*** Opening Supplied data ***

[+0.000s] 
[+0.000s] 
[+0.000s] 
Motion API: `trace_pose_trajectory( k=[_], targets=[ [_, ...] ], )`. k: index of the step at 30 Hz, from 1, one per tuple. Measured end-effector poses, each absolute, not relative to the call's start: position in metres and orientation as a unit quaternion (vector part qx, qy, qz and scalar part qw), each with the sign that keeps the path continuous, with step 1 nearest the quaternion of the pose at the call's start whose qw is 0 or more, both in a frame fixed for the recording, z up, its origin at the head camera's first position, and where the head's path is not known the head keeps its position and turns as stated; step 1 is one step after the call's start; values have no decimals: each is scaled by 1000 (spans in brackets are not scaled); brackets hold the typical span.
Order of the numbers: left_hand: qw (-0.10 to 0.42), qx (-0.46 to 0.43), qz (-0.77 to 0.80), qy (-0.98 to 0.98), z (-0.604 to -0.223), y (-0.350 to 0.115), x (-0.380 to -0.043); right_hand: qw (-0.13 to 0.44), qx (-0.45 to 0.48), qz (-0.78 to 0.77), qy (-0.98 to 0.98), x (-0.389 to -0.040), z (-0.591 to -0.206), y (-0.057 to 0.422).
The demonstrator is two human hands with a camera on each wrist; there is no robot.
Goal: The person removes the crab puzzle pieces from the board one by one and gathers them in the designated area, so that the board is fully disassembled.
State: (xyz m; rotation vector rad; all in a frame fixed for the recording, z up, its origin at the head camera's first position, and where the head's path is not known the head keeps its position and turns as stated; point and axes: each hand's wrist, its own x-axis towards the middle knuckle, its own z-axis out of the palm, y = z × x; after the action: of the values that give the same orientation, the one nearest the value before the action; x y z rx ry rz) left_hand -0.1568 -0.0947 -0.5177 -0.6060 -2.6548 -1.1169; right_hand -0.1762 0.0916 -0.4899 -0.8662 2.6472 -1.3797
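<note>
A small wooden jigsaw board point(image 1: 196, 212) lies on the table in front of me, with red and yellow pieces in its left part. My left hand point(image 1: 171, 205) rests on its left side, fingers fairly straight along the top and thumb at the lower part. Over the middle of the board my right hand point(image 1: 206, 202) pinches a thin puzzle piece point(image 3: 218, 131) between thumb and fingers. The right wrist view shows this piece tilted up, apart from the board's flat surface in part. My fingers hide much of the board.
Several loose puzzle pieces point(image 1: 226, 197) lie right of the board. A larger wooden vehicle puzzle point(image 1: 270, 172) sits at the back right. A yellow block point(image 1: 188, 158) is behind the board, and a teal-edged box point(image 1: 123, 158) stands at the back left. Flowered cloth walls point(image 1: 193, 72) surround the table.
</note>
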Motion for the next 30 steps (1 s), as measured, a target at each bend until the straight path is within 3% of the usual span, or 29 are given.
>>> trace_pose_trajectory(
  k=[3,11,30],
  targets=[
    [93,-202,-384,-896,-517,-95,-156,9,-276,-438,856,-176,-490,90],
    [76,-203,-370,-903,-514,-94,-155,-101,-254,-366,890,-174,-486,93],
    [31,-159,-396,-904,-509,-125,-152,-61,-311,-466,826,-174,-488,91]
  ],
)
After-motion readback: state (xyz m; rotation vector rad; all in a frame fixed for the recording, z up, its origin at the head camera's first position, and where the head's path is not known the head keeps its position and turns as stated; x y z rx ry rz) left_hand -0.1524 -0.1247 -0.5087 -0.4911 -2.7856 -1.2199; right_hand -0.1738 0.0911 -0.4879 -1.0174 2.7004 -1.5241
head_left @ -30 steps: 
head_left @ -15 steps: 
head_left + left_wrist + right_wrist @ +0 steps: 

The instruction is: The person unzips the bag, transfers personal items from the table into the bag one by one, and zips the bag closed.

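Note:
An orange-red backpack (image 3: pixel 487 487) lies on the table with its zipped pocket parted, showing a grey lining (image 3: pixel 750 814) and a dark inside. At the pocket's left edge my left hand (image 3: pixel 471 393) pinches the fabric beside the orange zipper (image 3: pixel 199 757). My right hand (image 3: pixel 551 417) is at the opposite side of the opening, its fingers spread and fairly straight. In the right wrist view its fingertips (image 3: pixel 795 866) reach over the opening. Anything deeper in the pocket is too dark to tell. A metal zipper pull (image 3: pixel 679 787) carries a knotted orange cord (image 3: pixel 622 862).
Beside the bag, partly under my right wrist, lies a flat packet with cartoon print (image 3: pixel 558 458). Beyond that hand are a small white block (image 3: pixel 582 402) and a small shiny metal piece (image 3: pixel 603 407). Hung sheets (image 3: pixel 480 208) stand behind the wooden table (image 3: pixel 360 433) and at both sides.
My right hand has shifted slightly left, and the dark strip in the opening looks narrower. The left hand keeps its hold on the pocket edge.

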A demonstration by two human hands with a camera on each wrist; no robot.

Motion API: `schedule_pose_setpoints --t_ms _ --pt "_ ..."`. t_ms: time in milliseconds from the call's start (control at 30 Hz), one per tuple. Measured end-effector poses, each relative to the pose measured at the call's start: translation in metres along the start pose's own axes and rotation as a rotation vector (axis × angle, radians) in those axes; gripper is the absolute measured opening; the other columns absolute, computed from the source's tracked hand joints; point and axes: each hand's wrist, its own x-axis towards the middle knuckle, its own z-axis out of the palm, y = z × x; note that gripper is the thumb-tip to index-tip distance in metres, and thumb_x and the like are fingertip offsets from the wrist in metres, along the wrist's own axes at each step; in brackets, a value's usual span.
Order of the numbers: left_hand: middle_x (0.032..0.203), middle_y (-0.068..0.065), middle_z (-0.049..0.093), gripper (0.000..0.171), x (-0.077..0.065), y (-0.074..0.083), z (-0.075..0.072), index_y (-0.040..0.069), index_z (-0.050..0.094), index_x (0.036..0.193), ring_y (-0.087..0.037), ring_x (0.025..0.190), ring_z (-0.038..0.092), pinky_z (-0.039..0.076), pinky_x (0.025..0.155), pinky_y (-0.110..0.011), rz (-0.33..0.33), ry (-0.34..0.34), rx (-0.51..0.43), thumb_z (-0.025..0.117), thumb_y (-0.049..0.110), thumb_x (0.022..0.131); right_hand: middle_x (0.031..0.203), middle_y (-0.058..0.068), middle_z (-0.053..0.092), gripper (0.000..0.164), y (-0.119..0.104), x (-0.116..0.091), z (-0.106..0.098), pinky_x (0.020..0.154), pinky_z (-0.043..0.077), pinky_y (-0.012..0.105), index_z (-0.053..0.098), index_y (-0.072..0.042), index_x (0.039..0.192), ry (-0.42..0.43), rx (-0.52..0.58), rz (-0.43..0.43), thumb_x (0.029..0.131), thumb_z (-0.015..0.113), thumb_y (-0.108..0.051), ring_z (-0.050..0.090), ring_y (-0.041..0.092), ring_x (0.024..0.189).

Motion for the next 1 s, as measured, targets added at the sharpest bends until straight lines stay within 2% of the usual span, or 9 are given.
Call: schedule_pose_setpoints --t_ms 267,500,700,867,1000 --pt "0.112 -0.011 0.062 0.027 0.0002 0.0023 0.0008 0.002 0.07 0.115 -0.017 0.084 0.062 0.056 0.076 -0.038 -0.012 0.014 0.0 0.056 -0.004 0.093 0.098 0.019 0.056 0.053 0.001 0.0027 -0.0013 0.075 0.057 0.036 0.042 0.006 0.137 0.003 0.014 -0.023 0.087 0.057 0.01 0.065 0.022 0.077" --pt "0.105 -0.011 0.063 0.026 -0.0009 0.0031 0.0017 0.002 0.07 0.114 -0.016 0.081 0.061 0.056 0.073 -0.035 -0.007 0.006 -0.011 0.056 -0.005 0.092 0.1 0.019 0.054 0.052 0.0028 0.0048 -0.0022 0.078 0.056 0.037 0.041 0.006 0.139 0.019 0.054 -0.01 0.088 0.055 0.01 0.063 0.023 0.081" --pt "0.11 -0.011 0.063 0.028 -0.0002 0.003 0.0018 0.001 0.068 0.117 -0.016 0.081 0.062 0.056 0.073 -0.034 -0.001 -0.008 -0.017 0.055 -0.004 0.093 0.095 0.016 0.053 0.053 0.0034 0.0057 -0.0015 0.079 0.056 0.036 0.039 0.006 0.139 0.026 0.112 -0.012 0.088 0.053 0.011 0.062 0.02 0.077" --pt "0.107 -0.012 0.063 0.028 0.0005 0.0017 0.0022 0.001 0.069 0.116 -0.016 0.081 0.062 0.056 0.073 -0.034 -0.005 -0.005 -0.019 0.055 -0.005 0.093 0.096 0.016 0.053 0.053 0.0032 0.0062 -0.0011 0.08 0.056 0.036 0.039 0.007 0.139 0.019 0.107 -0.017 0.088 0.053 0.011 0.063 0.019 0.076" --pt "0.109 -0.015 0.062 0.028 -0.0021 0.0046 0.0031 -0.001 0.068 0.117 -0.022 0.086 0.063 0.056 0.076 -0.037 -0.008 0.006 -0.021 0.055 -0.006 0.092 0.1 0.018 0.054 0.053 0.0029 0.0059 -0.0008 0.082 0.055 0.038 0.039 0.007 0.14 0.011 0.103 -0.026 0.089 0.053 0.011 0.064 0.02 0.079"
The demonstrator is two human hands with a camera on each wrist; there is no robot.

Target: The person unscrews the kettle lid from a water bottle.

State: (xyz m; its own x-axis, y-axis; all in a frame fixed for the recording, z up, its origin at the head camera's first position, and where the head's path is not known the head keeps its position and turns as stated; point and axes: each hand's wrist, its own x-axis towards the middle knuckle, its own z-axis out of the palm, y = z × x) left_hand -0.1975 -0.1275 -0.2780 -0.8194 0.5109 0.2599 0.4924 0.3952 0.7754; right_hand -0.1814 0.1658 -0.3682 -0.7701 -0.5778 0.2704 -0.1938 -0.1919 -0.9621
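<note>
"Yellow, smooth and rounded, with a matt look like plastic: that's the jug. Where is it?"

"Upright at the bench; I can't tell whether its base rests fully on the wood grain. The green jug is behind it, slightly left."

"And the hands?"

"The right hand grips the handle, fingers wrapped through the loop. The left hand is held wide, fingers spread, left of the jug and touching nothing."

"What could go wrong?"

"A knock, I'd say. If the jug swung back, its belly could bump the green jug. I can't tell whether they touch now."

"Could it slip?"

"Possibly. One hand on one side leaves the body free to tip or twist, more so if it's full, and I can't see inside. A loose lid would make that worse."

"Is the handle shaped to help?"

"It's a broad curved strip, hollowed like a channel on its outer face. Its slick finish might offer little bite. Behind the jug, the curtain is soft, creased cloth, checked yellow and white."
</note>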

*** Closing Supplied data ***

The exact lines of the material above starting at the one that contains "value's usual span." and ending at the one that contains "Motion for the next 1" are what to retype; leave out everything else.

Motion API: `schedule_pose_setpoints --t_ms _ --pt "_ ..."`. t_ms: time in milliseconds from the call's start (control at 30 Hz), one per tuple. Measured end-effector poses, each relative to the pose measured at the call's start: translation in metres along the start pose's own axes and rotation as a rotation vector (axis × angle, radians) in those axes; gripper is the absolute measured opening; the other columns absolute, computed from the source's tracked hand joints; point and axes: each hand's wrist, its own x-axis towards the middle knuckle, its own z-axis out of the palm, y = z × x; note that gripper is the thumb-tip to index-tip distance in metres, and thumb_x and the like are fingertip offsets from the wrist in metres, along the wrist's own axes at each step; in brackets, a value's usual span.
Order of the numbers: left_hand: middle_x (0.032..0.203), middle_y (-0.068..0.065), middle_z (-0.049..0.093), gripper (0.000..0.171), x (-0.077..0.065), y (-0.074..0.083), z (-0.075..0.072), index_y (-0.040..0.069), index_z (-0.050..0.094), index_x (0.036..0.193), ring_y (-0.087..0.037), ring_x (0.025..0.190), ring_z (-0.038..0.092), pinky_z (-0.039..0.076), pinky_x (0.025..0.155), pinky_y (-0.110..0.011), rz (-0.33..0.33), ry (-0.34..0.34), rx (-0.51..0.43), thumb_z (-0.025..0.117), thumb_y (-0.049..0.110), thumb_x (0.022..0.131); right_hand: middle_x (0.031..0.203), middle_y (-0.058..0.068), middle_z (-0.053..0.092), gripper (0.000..0.164), y (-0.119..0.104), x (-0.116..0.091), z (-0.106..0.098), pinky_x (0.020..0.154), pinky_z (-0.043..0.077), pinky_y (-0.012..0.105), index_z (-0.053..0.098), index_y (-0.072..0.042), index_x (0.039..0.192), ry (-0.42..0.43), rx (-0.52..0.58), rz (-0.43..0.43), thumb_x (0.029..0.131), thumb_z (-0.015..0.113), thumb_y (-0.108..0.051), ring_z (-0.050..0.090), ring_y (-0.041..0.092), ring_x (0.024..0.189).

Motion for the next 1 s, as measured, targets added at the sharpest bends until straight lines stay within 2% of the usual span, or 9 are given.

What came before makes up the full response.